成年後見人は相続対策できない?
- カテゴリ
-
- 相続Q&A
”成年後見人の相続対策はほとんどが制限されます”
認知症の方が法律行為を行うときには成年後見人が代理します。
後見人には財産の保全義務があり、資産の不利益な流出が禁止されるため、以後の相続対策は極めて困難になります。
■■■成年後見人ができないことは?
贈与はできない
成年後見人には本人の財産を保全する義務があり、本人の財産を無償で贈与することはできません。
相続対策の基本スキームである贈与による対策はできなくなります。
遺言の作成は事実上できない
法律上は、被後見人が判断能力を一時回復したときには医師二人以上の立会いをもって遺言の作成ができることとされています(民法973条)。

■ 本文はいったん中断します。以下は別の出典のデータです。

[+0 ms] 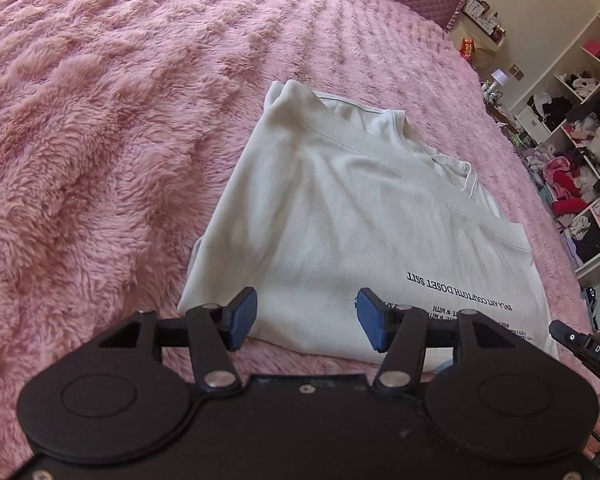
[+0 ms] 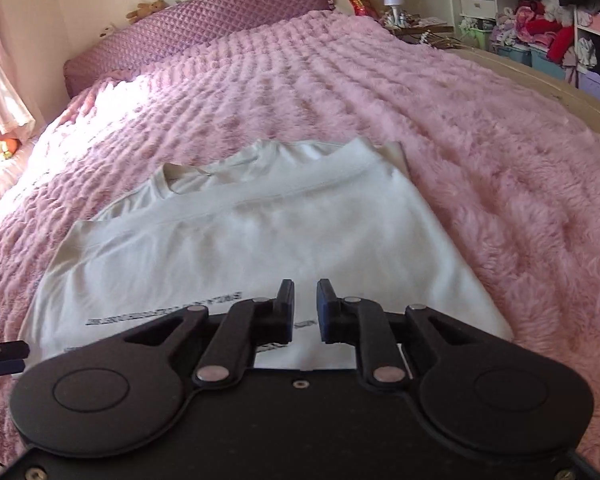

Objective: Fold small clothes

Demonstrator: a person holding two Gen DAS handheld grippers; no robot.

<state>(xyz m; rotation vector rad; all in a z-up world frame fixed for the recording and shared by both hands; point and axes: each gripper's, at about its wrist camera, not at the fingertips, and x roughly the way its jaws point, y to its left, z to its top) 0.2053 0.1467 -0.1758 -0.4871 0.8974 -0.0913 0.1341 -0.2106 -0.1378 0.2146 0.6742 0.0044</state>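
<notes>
1. Only the right view shows the quilted headboard (image 2: 204, 24).
2. Folded white shirt (image 1: 340, 216) lies on the fluffy pink blanket (image 1: 100, 140).
3. Left gripper (image 1: 306, 318) gapes wide, empty; right gripper (image 2: 305, 308) barely parted, empty.

I note the T-shirt (image 1: 340, 208): smooth matt cream cloth, black print. Bed blanket (image 1: 100, 120): shaggy pink plush. My left tool (image 1: 306, 318): matt black plastic, blue pads (image 1: 244, 316), shiny metal pins.

Two close, downward wrist views sharing the white shirt (image 1: 340, 216).
</notes>
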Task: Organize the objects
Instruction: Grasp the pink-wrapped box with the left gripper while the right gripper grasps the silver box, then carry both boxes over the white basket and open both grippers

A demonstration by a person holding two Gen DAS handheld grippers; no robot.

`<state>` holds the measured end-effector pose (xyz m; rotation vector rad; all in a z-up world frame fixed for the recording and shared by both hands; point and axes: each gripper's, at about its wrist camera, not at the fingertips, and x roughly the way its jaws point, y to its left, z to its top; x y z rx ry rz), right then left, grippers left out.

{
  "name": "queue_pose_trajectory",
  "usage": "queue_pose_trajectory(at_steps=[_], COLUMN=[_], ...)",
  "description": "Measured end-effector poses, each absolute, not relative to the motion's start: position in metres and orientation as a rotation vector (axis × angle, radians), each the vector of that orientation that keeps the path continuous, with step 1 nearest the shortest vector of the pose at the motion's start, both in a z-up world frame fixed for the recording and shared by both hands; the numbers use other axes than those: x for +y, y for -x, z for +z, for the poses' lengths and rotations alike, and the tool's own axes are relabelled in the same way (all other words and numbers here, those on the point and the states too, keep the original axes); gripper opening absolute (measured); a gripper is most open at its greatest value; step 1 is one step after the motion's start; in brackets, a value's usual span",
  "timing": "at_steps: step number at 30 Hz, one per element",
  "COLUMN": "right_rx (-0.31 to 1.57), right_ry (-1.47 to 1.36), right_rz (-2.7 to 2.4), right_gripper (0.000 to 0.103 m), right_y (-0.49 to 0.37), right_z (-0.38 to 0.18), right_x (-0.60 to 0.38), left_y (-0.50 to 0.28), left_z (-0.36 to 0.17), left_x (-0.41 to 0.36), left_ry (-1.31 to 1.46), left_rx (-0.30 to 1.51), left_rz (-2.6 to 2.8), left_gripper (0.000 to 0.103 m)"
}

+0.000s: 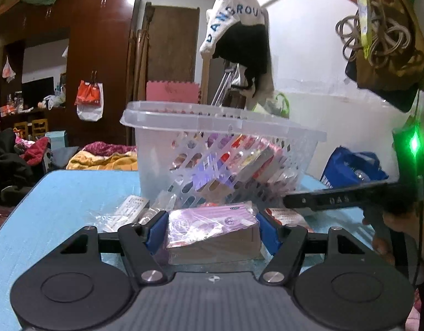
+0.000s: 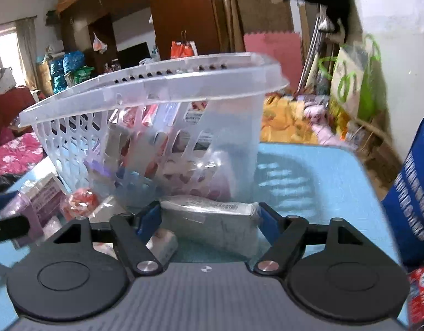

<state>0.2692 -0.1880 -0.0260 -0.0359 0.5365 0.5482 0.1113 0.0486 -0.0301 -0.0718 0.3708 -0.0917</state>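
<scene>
STEP: loading basket [image 1: 212, 127] | left claw [image 1: 212, 229] clamped on purple box [image 1: 212, 226] | right claw [image 2: 209, 220] gripping grey packet [image 2: 212, 218] | NEXT: lift over rim ahead, release inside

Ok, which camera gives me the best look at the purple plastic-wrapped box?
Left wrist: the purple plastic-wrapped box sits centred between the left hand-held gripper fingers, top and front face visible. The right wrist view catches only a blurred purple box at its left edge, possibly the same one.

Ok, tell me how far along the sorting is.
Done: several packets already stand inside the clear slotted plastic basket. In hand: left gripper holds a purple wrapped box; right gripper holds a grey wrapped packet. Left: loose packets on the blue table.
</scene>
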Motion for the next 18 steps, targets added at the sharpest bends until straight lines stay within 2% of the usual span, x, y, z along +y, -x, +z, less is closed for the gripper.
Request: queue_pose_trajectory(at_steps=[8, 18], right_rx=[0.4, 0.287], right_ry=[-0.024, -0.017], right_rz=[0.592, 0.688], right_gripper=[0.077, 0.077], right_y=[-0.223, -0.185], right_z=[-0.018, 0.011], right_x=[-0.222, -0.216], left_y=[-0.081, -0.07], left_z=[-0.03, -0.015], left_x=[0.051, 0.052], left_ry=[0.024, 0.035], left_rx=[0.223, 0.167], left_rz=[-0.09, -0.133], left_gripper=[0.072, 0.072])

ですが、この立会に協力してくれる医師は現実にはほとんどおらず、認知症になった後は遺言はできなくなると考えたほうが良いでしょう。
資産の売却には制限がある
資産の売却は合理的な理由があるときに限りすることができます。
遊休地や空き家など固定資産税がかかるだけの不動産であれば、売却することが本人の利益にもかなっているため後見人の判断によりすることができると考えてよいでしょう。
ただし、この場合、売却価格は時価を下回ることはできません。
一方、収益物件の場合には収益率と売却代金などのバランスを考慮したうえでの判断になります。
売却の必要性を十分に説明できる場合(収益率低下の事実や手元資金の不足など)には認められるケースもあります。
なお、売却資産が自宅(施設に入所前に住んでいた自宅も含みます)の場合は家庭裁判所の許可審判が必要となり、この場合は帰宅可能性が判断材料に加えられます。
担保設定は原則できない
被後見人が所有している土地の上に、担保設定を行うことは原則できません。
建物建築資金の担保設定などは、新たに担保を負担する必要性が説明できないケースが多く、消極的に判断されることが多いでしょう。
以上のように成年後見人が選任されると、原則、相続対策はできないと考えたほうが良いでしょう。
本人の手元資金が少ないときに、資産管理会社に不動産を時価で売却するなど、本人のために行った行為が結果的に相続対策と合致したケースなど極めて限定的な場合にのみ認められます。